> **Records shown**:
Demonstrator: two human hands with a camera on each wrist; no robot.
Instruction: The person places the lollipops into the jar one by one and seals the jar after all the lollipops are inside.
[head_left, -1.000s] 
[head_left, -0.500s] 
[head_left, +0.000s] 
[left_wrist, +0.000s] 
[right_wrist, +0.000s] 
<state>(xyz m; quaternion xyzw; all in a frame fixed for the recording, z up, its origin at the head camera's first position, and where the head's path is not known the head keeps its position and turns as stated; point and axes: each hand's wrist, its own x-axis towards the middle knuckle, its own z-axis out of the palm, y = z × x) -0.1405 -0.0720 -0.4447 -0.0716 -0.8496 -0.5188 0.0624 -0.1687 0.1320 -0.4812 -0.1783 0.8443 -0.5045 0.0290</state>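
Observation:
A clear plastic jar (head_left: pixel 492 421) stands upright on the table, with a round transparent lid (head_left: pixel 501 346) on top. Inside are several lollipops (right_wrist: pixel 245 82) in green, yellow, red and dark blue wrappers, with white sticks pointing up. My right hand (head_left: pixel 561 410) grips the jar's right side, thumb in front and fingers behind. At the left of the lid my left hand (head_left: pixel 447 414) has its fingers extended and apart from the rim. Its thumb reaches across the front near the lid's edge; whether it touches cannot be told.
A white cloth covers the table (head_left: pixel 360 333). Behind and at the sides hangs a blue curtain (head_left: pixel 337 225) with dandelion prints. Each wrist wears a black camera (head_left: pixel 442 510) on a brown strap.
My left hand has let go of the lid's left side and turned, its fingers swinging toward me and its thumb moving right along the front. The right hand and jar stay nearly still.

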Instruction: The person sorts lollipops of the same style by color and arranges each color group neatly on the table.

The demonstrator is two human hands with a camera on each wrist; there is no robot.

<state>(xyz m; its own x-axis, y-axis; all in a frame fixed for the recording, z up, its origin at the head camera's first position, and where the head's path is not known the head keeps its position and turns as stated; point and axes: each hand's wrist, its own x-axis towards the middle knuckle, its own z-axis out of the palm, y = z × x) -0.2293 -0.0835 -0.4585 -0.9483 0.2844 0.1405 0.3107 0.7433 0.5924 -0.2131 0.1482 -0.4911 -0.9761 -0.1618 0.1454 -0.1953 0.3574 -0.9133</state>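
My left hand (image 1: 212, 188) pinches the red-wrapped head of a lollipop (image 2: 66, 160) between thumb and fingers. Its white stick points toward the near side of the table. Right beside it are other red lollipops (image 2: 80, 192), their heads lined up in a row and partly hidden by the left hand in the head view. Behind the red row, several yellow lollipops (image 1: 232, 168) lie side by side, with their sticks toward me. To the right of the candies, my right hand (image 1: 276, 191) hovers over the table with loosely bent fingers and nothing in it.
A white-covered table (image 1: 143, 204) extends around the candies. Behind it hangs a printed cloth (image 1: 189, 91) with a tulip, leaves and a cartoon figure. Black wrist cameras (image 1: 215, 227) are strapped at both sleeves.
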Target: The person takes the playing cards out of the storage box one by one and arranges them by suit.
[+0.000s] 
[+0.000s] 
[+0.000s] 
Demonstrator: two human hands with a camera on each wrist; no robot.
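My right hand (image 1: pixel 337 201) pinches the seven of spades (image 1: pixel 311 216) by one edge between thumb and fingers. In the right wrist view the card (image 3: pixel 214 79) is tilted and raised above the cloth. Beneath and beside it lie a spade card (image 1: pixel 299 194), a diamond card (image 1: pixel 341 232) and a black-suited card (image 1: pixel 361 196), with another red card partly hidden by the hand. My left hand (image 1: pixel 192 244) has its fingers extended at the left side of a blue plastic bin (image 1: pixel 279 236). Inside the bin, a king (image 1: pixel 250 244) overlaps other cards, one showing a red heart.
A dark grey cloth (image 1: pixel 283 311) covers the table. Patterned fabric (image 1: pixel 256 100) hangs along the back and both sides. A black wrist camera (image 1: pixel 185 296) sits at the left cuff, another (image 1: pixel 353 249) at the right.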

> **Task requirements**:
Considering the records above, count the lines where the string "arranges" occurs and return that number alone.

> **Output of the exercise**:
2